Ainslee Meredith (PhD in Cultural Materials Conservation, 2021) ‘The Public Value of Conservation in Australia: A Social Justice Framework’

Access to conservation, and thus to cultural heritage, has economic, social and cultural benefits; lack of access can lead to loss, both of cultural materials and of the opportunity to enjoy the benefits stemming from conservation. In Australia as in many other places, however, conservation is not widely accessible outside of the major collecting institutions where the profession has developed. This thesis explores patterns of access to conservation in Australia, the risks facing collections, and the experiences of those working to conserve collections across the country. Interwoven with new readings of conservation’s public value, and its links to social equity and justice, these studies clearly demonstrate the need for access to conservation to be broadened, and the ramifications of an unchallenged status quo.

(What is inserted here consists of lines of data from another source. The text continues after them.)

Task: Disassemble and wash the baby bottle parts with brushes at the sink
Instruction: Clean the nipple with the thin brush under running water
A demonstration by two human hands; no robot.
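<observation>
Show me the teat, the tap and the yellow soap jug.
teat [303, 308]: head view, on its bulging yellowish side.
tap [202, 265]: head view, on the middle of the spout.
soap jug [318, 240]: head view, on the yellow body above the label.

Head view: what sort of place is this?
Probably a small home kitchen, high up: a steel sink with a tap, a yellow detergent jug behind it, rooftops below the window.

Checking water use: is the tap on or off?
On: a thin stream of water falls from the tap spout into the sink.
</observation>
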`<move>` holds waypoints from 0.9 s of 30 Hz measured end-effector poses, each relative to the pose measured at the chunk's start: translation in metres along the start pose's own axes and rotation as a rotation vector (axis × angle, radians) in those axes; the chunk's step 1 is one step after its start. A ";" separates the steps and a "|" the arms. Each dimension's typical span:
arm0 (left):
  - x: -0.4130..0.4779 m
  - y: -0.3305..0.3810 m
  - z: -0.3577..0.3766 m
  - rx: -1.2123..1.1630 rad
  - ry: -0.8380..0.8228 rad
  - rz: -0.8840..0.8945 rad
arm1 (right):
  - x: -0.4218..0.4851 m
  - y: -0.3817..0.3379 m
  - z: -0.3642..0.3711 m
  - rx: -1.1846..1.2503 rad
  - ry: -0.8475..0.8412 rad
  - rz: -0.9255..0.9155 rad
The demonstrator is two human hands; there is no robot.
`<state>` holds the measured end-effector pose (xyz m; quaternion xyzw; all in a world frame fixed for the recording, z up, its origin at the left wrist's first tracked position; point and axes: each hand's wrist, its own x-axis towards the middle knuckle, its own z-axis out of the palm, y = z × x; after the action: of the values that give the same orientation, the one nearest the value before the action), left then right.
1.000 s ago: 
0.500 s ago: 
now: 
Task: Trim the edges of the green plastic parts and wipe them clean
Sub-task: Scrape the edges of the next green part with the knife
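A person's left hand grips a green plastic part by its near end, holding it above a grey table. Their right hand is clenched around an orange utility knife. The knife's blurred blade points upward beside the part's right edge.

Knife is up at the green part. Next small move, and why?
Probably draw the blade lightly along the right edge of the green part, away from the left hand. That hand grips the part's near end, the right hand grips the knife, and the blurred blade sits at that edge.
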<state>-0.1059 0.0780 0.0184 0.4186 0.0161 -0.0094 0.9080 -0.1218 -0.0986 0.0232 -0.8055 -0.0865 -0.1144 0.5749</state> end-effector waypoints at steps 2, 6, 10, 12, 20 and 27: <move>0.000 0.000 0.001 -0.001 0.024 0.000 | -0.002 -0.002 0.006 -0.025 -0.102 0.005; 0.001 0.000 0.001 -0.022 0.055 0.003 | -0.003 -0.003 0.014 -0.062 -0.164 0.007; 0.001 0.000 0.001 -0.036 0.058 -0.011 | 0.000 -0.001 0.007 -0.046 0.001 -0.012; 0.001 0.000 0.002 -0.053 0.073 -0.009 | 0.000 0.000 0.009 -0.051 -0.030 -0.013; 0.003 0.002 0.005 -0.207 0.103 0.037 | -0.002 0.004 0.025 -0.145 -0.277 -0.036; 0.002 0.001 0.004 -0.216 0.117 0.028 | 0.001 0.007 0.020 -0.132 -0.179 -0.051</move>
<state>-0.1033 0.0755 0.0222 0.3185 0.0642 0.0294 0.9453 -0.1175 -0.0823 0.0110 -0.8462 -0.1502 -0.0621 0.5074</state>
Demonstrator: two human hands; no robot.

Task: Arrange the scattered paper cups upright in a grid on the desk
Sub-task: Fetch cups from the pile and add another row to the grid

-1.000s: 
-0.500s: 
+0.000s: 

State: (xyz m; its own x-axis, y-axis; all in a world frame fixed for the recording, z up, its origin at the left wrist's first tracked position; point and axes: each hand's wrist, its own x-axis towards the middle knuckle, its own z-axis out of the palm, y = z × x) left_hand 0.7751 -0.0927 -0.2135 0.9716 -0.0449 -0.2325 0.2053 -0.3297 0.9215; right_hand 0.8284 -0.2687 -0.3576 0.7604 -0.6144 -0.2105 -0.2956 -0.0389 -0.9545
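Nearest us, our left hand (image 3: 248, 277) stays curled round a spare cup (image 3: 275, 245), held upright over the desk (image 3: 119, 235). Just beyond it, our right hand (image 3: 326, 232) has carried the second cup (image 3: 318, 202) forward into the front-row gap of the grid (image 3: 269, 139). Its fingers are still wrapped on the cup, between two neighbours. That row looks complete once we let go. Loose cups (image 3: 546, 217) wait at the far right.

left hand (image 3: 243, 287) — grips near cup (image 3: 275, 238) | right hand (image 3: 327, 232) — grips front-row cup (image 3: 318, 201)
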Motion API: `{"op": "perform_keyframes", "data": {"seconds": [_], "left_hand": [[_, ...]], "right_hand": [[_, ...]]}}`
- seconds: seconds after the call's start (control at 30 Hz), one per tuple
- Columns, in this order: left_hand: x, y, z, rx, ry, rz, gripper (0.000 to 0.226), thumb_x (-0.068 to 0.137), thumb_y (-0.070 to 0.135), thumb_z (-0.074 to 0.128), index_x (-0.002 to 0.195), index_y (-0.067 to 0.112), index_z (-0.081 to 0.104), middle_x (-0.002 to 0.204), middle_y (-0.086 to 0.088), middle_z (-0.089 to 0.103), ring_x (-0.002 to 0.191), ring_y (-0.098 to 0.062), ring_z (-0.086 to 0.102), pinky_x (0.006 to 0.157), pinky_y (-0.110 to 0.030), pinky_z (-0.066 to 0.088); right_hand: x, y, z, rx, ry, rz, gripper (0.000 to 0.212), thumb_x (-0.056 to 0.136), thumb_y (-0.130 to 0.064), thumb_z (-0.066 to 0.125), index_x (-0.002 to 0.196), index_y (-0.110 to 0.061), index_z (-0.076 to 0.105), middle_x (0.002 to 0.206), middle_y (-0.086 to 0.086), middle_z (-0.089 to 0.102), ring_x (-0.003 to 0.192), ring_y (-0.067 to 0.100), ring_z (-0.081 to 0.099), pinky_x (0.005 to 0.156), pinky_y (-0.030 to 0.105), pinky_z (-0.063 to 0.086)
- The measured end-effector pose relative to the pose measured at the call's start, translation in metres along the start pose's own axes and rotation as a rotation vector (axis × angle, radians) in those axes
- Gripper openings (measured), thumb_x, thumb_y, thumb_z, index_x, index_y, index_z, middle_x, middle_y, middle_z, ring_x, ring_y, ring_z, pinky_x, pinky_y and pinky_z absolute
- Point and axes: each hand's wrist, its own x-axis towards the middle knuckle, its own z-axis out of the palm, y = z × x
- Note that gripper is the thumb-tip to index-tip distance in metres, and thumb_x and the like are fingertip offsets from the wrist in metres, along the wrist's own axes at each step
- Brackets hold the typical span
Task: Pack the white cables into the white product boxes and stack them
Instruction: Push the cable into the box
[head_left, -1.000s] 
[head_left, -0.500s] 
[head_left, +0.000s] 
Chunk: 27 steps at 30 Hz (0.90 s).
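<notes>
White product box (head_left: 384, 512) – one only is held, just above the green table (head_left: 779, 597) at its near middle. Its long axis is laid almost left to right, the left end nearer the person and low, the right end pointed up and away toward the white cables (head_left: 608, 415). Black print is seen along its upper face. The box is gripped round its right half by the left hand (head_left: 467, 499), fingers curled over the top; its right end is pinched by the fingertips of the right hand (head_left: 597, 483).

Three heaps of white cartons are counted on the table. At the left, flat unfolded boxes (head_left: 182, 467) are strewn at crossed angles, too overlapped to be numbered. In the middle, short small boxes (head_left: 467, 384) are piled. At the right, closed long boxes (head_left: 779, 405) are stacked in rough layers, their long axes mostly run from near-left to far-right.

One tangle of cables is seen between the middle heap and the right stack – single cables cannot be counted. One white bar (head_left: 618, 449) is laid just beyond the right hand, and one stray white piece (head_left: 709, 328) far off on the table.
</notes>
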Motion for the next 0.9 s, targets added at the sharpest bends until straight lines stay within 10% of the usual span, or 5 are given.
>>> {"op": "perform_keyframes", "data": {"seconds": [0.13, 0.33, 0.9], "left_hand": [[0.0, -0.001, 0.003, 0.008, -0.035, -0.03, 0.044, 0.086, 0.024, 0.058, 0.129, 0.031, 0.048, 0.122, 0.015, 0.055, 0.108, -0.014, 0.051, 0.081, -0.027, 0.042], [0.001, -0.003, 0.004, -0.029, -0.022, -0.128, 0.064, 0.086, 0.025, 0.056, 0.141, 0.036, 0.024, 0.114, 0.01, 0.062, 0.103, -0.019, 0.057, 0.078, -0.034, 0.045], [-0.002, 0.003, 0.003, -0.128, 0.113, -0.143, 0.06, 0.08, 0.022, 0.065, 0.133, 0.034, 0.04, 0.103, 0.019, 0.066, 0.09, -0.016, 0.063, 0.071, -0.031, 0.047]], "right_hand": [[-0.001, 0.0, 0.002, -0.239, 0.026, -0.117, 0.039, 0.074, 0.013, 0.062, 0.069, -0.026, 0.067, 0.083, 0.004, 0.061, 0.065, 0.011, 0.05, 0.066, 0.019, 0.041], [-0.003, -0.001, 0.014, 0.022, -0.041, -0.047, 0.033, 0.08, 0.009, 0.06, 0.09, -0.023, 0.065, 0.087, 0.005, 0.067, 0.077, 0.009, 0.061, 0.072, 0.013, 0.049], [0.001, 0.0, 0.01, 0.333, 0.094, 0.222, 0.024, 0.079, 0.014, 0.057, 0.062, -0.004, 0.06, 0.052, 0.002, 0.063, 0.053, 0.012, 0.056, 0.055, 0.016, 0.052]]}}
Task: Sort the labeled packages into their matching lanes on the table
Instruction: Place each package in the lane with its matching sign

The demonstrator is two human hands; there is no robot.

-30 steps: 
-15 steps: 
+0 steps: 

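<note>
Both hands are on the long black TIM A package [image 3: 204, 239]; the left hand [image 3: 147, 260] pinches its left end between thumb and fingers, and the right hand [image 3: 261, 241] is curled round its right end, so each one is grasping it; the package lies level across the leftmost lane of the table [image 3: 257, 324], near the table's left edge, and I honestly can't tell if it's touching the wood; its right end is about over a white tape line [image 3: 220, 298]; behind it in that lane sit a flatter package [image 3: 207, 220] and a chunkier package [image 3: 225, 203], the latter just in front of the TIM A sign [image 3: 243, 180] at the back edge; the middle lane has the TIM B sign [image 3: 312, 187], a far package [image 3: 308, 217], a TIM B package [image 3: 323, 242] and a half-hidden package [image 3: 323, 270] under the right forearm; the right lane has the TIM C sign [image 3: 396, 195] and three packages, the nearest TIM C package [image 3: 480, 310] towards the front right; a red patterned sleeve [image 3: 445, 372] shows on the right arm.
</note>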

A tripartite methodology is established, encompassing discursive, quantitative and qualitative studies. First, a background to the concepts of value, social equity and justice is given, with critical discourse analysis of key texts in conservation and heritage. Two statistical mapping studies follow, examining the geographical distribution of access to conservation, and environmental risks to collections associated with climate change; both are interested in the ‘uneven development’ of the conservation sector in urban, regional and remote Australia, and the increased burden of risk for the national collection carried by those with low access to conservation. In the third part of the thesis, the focus on place continues in the results presented of a series of qualitative interviews held with 39 people working with collections at the periphery of dominant conservation practices in Australia. The conversations elicited participants’ thoughts on the value and significance of their collections; the types of risk they encounter; their needs and challenges; the effects of any actual or potential losses; and the benefits collections bring to their surrounding communities.

To understand the interplay of these themes in the interviews – and the wider thesis – a dialectical framework is developed to theorise the persistent co-existence of binary oppositions: value and risk, impact and need, preservation and loss. This framework constitutes the thesis’s central contribution, together with the findings that emerge from the data analysis. These reveal the presence of inequities in the field, both in terms of accessing conservation and where the risk of material and opportunity loss lies; the impact of disasters, both sudden and incremental, on collections; and the mitigative effects of different forms of conservation and caretaking. A significant finding is that community collections, which are formed in response to the needs of particular places, require a decentralised policy approach that prioritises the embedding of conservation within collections.

Each part of the thesis informs a final synthesis of the sector’s needs for consideration in future national conservation policy. Towards this goal, a set of indicators for understanding the broader impact of conservation is also posited. The findings have implications for how conservation in Australia is understood, mapped, theorised, and – it is hoped – more adequately supported by governments. As it reflects upon the various modes of analysis used as forms of evidence for conservation’s public value, the research maintains the importance of listening to the voices of those who are conserving collections.